El camarista Cristian Fiz participó de una exposición en el Concejo Municipal de Rafaela donde analizó el alcance de la nueva ley que establece la baja en la edad de imputabilidad penal para menores. Del encuentro, también formaron parte los Dres. Carlos Flores (del Servicio Público de la Defensa Penal) y Carlos Martín Navarro.
Durante su intervención, el magistrado sostuvo que el debate no debe centrarse únicamente en el número que fija la edad mínima, sino en el cambio de enfoque que propone la legislación.
Fiz señaló que, en el debate público, especialmente en los medios nacionales, se puso el foco casi exclusivamente en la edad a partir de la cual los menores pueden ser penalmente responsables. Sin embargo, advirtió que reducir la discusión a ese punto sería “minimizar la problemática”, ya que la ley busca abordar una realidad más compleja vinculada al sistema penal juvenil.
El camarista consideró que la sanción de la norma representa un avance respecto del marco legal anterior, al que calificó como desactualizado. Recordó que la legislación previa provenía de la última dictadura militar y que, por el paso del tiempo, había quedado desfasada frente a las transformaciones sociales y jurídicas.
En ese contexto, sostuvo que el régimen anterior colocaba a los jueces en una situación contradictoria. Según explicó, los magistrados debían simultáneamente tutelar los derechos del menor y, al mismo tiempo, esclarecer delitos que en muchos casos eran de gravedad. Esa doble función —dijo— generaba tensiones a la hora de tomar decisiones judiciales.
Fiz definió ese esquema como una situación “esquizofrénica”, porque obligaba al juez a moverse entre dos objetivos que no siempre podían resolverse de manera equilibrada: proteger al menor y responder a la víctima del delito. En la práctica, indicó, muchas veces la balanza se inclinaba hacia la protección del menor, mientras que las víctimas quedaban relegadas.
En ese sentido, explicó que una de las críticas que recibía el sistema era que, ante delitos graves cometidos por menores, la respuesta terminaba siendo su reintegración al entorno familiar.
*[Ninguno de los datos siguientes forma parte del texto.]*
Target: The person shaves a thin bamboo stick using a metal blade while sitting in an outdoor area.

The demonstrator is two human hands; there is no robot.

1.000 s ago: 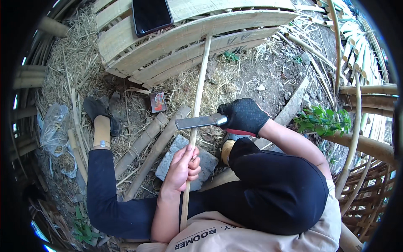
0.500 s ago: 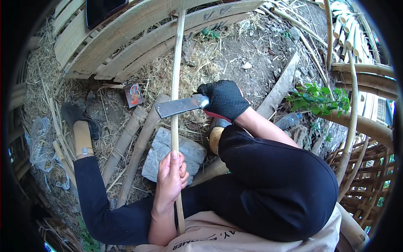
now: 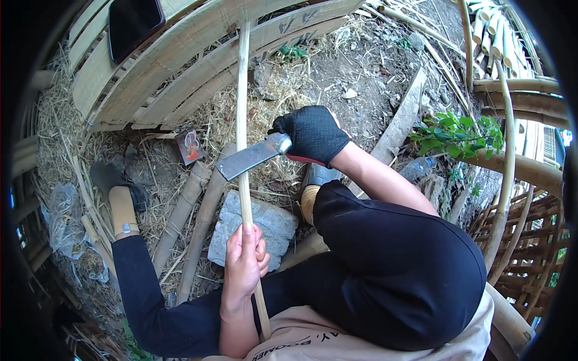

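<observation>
A long, pale bamboo strip (image 3: pixel 242 102) runs from my lap away toward the slatted panel. My bare left hand (image 3: pixel 245 259) is closed around its lower part, thumb lying along the strip. My right hand (image 3: pixel 313 135), in a black glove, grips a broad-bladed knife (image 3: pixel 250 159); its handle is hidden inside the fist. The flat grey blade lies across the strip, a little beyond my left hand. Below the strip, between my legs, rests a rough grey stone block (image 3: pixel 253 228).
A slatted bamboo panel (image 3: pixel 162 72) stands at the far left, with a dark phone (image 3: pixel 135 27) on it. Bamboo poles (image 3: pixel 180 213) and straw cover the ground. Clear plastic (image 3: pixel 65 222) lies at left. Leafy greens (image 3: pixel 460 135) and a bamboo frame (image 3: pixel 512 168) are on the right.
The strip's far end has swung slightly left, and the knife has shifted left with it, its blade tilted more steeply. My left hand still grips the strip. The whole view has shifted a little.
</observation>
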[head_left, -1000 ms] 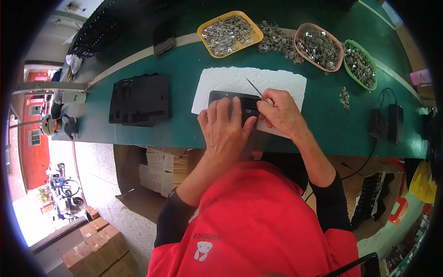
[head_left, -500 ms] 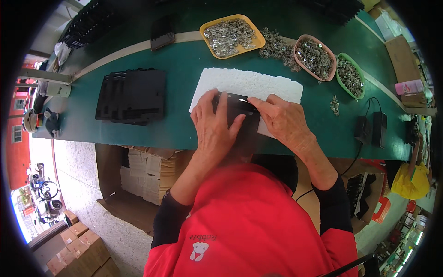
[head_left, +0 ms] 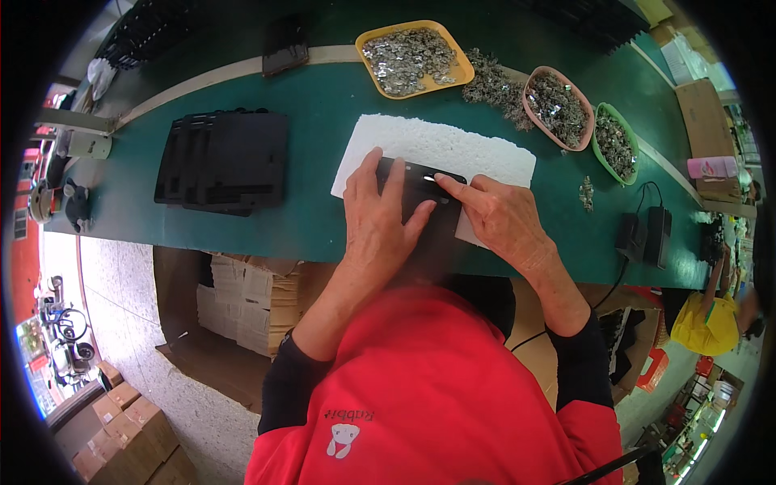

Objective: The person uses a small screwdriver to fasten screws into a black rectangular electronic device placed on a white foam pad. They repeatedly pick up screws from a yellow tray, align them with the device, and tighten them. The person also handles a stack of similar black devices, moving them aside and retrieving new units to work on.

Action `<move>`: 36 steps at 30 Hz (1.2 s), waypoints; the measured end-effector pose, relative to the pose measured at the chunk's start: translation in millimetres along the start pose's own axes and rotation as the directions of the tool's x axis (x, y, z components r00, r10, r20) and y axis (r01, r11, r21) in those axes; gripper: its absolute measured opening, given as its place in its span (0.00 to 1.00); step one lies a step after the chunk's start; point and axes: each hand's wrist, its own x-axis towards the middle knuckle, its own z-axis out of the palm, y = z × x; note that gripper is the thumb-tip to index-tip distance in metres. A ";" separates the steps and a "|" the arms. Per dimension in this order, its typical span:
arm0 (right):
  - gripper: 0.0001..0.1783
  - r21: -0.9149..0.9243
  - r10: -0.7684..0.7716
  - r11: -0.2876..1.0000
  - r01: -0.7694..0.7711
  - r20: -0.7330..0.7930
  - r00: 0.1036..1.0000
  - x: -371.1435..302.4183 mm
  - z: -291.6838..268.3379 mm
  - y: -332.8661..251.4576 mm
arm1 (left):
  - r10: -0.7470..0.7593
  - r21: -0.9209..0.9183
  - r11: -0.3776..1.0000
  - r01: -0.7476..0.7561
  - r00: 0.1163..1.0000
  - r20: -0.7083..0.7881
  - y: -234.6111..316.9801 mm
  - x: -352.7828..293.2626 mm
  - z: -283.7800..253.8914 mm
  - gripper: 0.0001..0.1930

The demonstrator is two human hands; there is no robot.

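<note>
A black plastic panel rests partly on a white foam block, its near end dark against my body. My left hand lies over the panel's left side with fingers spread, the thumb on its face and fingertips reaching past its far edge. From the right, my right hand sets its index fingertip at the panel's far edge, beside a small shiny spot that looks like metal. Its other fingers are curled, and what they may hold is hidden.
Stacked black plastic panels lie on the green table to the left. Small metal clips fill a yellow tray, a pink basket and a green basket; more lie loose. Two black power adapters sit at right.
Both hands keep nearly the same place on the panel, the right index finger still at its far edge. The whole view has shifted slightly.
</note>
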 end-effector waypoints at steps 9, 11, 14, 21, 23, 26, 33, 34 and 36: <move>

Según indicó, esa solución no siempre resultaba efectiva ni para el menor ni para la víctima.
El magistrado también se refirió al contexto social que atraviesan muchos jóvenes en conflicto con la ley penal. Señaló que detrás de esos casos suelen existir situaciones complejas vinculadas a la pobreza, la desintegración familiar y el consumo problemático de drogas.
No obstante, aclaró que ese análisis no implica justificar la comisión de delitos, sino comprender las condiciones que llevan a determinados jóvenes a involucrarse en hechos delictivos. “No hay menores que nazcan con la intención de delinquir”, afirmó, al tiempo que remarcó que los factores sociales y personales influyen en esas trayectorias.
Fiz sostuvo que la nueva legislación puede aportar herramientas para abordar estas problemáticas, aunque advirtió que las leyes por sí solas no generan soluciones automáticas. Según explicó, el resultado dependerá de cómo se implementen las normas dentro del sistema judicial y de las políticas públicas que acompañen su aplicación.
Uno de los aspectos que destacó de la nueva normativa es la incorporación de una mirada más clara sobre la situación de las víctimas. El camarista indicó que, durante años, muchas personas afectadas por delitos cometidos por menores percibían una sensación de impunidad.
En esa línea, señaló que en algunos casos los propios delincuentes adultos utilizaban a menores para cometer delitos, precisamente porque sabían que el sistema penal tenía limitaciones para actuar frente a ellos.
Para el camarista, ese tipo de situaciones reflejan la necesidad de contar con herramientas legales claras para actuar ante delitos graves cometidos por menores.
Al finalizar su exposición, Fiz consideró positivo que el Congreso haya avanzado con la sanción de la ley y destacó la importancia del debate público en torno al sistema penal juvenil.
“Que hoy estemos hablando de esto ya es un avance”, concluyó el magistrado, al señalar que el desafío será lograr un equilibrio entre la protección de los menores y el derecho de las víctimas a obtener una respuesta del sistema de justicia.